*Assigned task*: In the listing that follows, the lines starting at the one containing "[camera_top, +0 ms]" and ending at the one containing "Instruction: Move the" are to be returned exactly, both boundary lines included, and no others.

-------- Data provided

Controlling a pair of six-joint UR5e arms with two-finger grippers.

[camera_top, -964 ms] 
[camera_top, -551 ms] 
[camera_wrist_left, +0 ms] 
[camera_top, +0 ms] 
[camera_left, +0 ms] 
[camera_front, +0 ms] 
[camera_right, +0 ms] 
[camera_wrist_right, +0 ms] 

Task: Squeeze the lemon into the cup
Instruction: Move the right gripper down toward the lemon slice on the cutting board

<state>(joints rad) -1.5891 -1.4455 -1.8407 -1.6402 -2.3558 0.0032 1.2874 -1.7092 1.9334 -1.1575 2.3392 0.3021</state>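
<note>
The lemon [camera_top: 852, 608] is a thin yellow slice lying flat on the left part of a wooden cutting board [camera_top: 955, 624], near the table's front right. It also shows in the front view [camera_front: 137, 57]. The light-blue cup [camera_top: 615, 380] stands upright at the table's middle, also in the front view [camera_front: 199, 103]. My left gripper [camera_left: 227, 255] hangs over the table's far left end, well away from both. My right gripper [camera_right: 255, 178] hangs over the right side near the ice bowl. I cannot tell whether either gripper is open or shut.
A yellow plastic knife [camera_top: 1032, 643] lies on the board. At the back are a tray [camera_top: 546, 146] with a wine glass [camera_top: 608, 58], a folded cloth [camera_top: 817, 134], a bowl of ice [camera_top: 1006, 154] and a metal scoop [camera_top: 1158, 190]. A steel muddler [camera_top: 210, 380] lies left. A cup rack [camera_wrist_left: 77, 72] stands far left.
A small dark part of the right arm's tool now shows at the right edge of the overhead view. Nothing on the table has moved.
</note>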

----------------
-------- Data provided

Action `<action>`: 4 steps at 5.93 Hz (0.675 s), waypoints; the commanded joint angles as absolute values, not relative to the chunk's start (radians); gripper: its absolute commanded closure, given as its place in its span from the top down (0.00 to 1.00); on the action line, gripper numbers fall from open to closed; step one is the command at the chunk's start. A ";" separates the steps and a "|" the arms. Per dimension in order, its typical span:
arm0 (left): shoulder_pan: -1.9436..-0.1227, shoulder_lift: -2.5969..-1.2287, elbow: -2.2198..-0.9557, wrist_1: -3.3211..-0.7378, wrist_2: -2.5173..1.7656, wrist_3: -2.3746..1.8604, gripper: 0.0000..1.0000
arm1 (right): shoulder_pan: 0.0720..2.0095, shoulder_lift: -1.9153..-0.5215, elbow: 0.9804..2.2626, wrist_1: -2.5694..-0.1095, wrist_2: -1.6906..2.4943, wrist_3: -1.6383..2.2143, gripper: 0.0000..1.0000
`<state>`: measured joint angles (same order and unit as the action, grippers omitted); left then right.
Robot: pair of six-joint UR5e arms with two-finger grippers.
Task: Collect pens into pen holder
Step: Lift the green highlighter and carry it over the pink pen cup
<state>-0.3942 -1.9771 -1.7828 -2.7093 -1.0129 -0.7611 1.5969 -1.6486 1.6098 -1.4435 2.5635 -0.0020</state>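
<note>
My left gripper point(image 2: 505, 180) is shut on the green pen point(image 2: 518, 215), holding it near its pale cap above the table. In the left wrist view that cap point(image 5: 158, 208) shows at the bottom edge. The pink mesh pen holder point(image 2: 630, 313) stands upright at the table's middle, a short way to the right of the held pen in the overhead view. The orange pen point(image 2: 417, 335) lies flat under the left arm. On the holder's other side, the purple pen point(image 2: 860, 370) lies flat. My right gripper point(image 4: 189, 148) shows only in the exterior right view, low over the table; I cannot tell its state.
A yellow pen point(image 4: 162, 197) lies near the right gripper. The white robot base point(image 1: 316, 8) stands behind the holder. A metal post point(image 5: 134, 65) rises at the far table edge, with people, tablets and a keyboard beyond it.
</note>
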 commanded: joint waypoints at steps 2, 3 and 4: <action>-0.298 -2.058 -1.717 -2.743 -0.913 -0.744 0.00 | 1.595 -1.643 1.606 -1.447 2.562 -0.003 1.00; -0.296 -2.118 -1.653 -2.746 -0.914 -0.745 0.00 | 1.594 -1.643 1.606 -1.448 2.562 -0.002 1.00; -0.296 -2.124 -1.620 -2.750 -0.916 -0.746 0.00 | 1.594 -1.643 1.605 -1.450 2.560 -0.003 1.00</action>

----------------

*Exercise result*:
[camera_top, +0 ms] 
[camera_left, +0 ms] 
[camera_front, +0 ms] 
[camera_right, +0 ms] 
[camera_wrist_right, +0 ms] 

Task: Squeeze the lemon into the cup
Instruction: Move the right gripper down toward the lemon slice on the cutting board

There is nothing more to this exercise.